Unnamed: 0,algorithm,minSup,patterns,runtime,memoryRSS,memoryUSS
0,Apriori,1000,385,6.054968,412635136,390168576
1,Apriori,1500,237,4.813618,380657664,358240256
2,Apriori,2000,155,2.514425,365977600,343453696
3,Apriori,2500,107,2.057492,357425152,335097856
4,Apriori,3000,60,1.414784,378249216,355840000
5,FPgrowth,1000,385,8.031212,497770496,475054080
6,FPgrowth,1500,237,5.059398,441667584,419213312
7,FPgrowth,2000,155,5.088298,420995072,398401536
8,FPgrowth,2500,107,3.357919,412327936,389787648
9,FPgrowth,3000,60,1.755309,404918272,382201856


## Plotting the results

### Syntax



```python
from PAMI.extras.graph import plotGraphsFromDataFrame as dif
# Pass the result data frame to the class
ab = dif.plotGraphsFromDataFrame(resultDF)
# Plotting the graphs
obj.plot(result=resultDF, xaxis='constraint', yaxis='patterns', label='algorithm')
obj.plot(result=resultDF, xaxis='constraint', yaxis='runtime', label='algorithm')
obj.plot(result=resultDF, xaxis='constraint', yaxis='memoryRSS', label='algorithm')
obj.plot(result=resultDF, xaxis='constraint', yaxis='memoryUSS', label='algorithm')
#saving the graphs' results
obj.save(result=resultDF, xaxis='constraint', yaxis='patterns', label='algorithm',oFile='patterns.jpg')
obj.save(result=resultDF, xaxis='constraint', yaxis='runtime', label='algorithm',oFile='runtime.jpg')
obj.save(result=resultDF, xaxis='constraint', yaxis='memoryRSS', label='algorithm',oFile='memoryRSS.jpg')
obj.save(result=resultDF, xaxis='constraint', yaxis='memoryUSS', label='algorithm',oFile='memoryUSS.jpg')
```



### Example 3: Displaying and Saving the Evaluation Results

In [14]:
from PAMI.extras.graph import plotLineGraphsFromDataFrame as dif
# Pass the result data frame to the class
ab = dif.plotLineGraphsFromDataFrame(resultDF)
# Draw the graphs
obj.plot(result=resultDF, xaxis='minSup', yaxis='patterns', label='algorithm')
obj.plot(result=resultDF, xaxis='minSup', yaxis='runtime', label='algorithm')
obj.plot(result=resultDF, xaxis='minSup', yaxis='memoryRSS', label='algorithm')
obj.plot(result=resultDF, xaxis='minSup', yaxis='memoryUSS', label='algorithm')
#saving the graphs' results
obj.save(result=resultDF, xaxis='minSup', yaxis='patterns', label='algorithm',oFile='patterns.jpg')
obj.save(result=resultDF, xaxis='minSup', yaxis='runtime', label='algorithm',oFile='runtime.jpg')
obj.save(result=resultDF, xaxis='minSup', yaxis='memoryRSS', label='algorithm',oFile='memoryRSS.jpg')
obj.save(result=resultDF, xaxis='minSup', yaxis='memoryUSS', label='algorithm',oFile='memoryUSS.jpg')
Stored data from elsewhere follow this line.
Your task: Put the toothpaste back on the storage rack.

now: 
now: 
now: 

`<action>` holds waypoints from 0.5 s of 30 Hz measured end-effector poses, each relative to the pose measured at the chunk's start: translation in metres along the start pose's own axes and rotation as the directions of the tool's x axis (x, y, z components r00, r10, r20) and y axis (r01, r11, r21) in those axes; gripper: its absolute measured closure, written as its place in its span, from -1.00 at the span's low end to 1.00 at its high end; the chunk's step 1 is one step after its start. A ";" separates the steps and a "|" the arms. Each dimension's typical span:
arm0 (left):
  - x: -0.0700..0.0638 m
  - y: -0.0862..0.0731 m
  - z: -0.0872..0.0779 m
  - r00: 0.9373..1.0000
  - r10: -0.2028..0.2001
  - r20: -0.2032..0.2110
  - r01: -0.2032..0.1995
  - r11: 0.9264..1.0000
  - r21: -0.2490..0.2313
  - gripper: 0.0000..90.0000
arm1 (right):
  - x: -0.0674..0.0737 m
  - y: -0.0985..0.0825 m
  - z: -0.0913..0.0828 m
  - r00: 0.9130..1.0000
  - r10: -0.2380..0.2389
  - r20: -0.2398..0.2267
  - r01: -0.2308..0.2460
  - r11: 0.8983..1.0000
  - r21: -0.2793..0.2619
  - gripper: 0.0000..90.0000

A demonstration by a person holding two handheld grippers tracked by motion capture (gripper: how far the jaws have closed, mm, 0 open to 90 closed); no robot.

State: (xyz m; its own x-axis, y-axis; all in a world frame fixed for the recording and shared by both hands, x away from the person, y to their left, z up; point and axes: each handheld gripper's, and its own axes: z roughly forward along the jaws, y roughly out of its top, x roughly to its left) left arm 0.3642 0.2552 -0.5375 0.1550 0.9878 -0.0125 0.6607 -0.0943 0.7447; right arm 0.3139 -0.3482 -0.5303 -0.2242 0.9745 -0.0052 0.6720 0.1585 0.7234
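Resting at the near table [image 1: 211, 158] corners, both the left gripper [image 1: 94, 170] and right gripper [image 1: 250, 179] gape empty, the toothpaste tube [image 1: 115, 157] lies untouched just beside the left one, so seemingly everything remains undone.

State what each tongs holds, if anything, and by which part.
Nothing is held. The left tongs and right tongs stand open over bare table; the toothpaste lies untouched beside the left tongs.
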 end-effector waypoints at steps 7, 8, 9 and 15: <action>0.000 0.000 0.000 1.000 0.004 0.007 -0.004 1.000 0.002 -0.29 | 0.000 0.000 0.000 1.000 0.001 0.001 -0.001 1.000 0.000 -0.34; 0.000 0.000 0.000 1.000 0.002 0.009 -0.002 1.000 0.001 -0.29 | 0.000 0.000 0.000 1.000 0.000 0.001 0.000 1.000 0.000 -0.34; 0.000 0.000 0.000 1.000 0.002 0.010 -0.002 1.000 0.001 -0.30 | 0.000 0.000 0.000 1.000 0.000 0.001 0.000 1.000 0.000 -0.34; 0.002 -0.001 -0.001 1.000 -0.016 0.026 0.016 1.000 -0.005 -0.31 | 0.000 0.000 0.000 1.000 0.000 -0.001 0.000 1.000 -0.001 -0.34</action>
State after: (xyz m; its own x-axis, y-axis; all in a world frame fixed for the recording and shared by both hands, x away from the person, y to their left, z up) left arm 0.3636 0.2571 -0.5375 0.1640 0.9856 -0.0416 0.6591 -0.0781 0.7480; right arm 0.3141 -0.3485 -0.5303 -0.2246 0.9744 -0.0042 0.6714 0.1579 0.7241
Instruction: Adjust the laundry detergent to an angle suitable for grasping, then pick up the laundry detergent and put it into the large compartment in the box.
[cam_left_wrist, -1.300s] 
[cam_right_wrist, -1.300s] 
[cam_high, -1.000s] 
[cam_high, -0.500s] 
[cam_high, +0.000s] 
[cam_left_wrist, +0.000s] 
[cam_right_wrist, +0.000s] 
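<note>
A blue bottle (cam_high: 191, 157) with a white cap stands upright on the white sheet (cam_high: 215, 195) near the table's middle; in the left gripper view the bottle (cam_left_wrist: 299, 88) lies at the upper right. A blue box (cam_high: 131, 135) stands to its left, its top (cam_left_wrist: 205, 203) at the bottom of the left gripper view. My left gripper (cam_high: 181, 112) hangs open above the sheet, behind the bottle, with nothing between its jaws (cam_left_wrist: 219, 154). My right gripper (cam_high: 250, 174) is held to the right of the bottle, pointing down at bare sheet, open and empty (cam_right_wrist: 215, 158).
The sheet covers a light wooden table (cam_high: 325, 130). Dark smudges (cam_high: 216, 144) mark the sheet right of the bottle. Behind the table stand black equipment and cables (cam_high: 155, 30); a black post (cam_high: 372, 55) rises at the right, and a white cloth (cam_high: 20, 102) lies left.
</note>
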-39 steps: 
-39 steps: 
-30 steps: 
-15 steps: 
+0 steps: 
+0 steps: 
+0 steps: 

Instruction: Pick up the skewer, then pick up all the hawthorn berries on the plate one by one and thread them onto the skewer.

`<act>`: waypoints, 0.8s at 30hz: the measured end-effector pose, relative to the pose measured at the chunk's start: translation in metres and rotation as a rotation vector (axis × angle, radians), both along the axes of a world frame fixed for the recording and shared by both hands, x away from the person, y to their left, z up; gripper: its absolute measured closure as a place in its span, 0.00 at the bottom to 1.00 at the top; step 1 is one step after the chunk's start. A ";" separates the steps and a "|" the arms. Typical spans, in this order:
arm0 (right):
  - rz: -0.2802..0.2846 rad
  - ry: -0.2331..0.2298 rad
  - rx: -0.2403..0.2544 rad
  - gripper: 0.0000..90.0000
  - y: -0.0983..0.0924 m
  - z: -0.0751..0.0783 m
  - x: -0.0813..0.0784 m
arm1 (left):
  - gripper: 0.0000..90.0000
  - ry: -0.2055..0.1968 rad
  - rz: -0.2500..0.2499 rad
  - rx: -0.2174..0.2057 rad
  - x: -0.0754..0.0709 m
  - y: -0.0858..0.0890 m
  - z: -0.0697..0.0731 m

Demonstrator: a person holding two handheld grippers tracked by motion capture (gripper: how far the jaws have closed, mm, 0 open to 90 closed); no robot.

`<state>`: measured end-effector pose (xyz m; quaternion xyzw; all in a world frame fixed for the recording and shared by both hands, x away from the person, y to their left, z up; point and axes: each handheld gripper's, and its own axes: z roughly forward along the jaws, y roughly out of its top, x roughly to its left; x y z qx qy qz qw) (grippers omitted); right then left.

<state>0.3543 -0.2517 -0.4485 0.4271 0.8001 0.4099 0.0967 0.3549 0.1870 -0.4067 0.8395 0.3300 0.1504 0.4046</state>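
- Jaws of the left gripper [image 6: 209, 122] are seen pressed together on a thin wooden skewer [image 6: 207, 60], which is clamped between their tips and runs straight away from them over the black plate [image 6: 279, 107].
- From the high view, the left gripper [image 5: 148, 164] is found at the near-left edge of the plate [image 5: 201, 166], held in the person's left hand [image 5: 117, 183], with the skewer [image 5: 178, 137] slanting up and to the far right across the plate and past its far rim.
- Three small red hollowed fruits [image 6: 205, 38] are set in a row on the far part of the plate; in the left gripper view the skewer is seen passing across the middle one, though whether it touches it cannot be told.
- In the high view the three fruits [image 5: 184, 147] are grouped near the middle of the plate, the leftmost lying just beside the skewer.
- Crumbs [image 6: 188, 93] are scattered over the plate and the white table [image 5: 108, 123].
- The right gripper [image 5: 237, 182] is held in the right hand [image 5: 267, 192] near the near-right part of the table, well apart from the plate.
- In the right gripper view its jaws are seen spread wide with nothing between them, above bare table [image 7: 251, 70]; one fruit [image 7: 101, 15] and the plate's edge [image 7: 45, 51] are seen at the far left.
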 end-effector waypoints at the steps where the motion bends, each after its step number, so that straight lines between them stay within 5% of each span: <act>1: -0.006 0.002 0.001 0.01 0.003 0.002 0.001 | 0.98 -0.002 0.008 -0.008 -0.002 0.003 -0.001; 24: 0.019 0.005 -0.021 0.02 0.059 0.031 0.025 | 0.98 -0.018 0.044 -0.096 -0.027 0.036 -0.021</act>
AttributeError: 'Apriori' object has no attribute 'plot'

## Creating the Latex file containing the results

### Syntax



```python
from PAMI.extras.graph import results2Latex as alg
#Initailize
obj = alg.results2Latex()

#Printing the latex code
obj.print(result=resultDF,xaxis='xLabel',yaxis='yLabel',\
    label='algorithm')  
#Saving the latex code in a file
obj.save(result=resultDF,xaxis='xLabel',yaxis='yLabel',\
    label='algorithm',oFile='outputFileName.txt')
```



### Example 4: Storing Comparision results in Latex files

In [15]:
from PAMI.extras.graph import results2Latex as res

obj = res.results2Latex()
#Printing the latex code on the terminal
obj.print(result=resultDF, xaxis='minSup', yaxis='patterns',label='algorithm')
obj.print(result=resultDF, xaxis='minSup', yaxis='runtime', label='algorithm')
obj.print(result=resultDF, xaxis='minSup', yaxis='memoryRSS',label='algorithm')
obj.print(result=resultDF, xaxis='minSup', yaxis='memoryUSS', label='algorithm')
#save the latex code in a file
obj.save(result=resultDF, xaxis='minSup', yaxis='patterns', label='algorithm', oFile='patterns.txt')
obj.save(result=resultDF, xaxis='minSup', yaxis='runtime', label='algorithm', oFile='runtime.txt')
obj.save(result=resultDF, xaxis='minSup', yaxis='memoryRSS', label='algorithm', oFile='memoryRSS.txt')
obj.save(result=resultDF, xaxis='minSup', yaxis='memoryUSS', label='algorithm', oFile='memoryUSS.txt')

ValueError: The input DataFrame is empty. Please provide a DataFrame with data.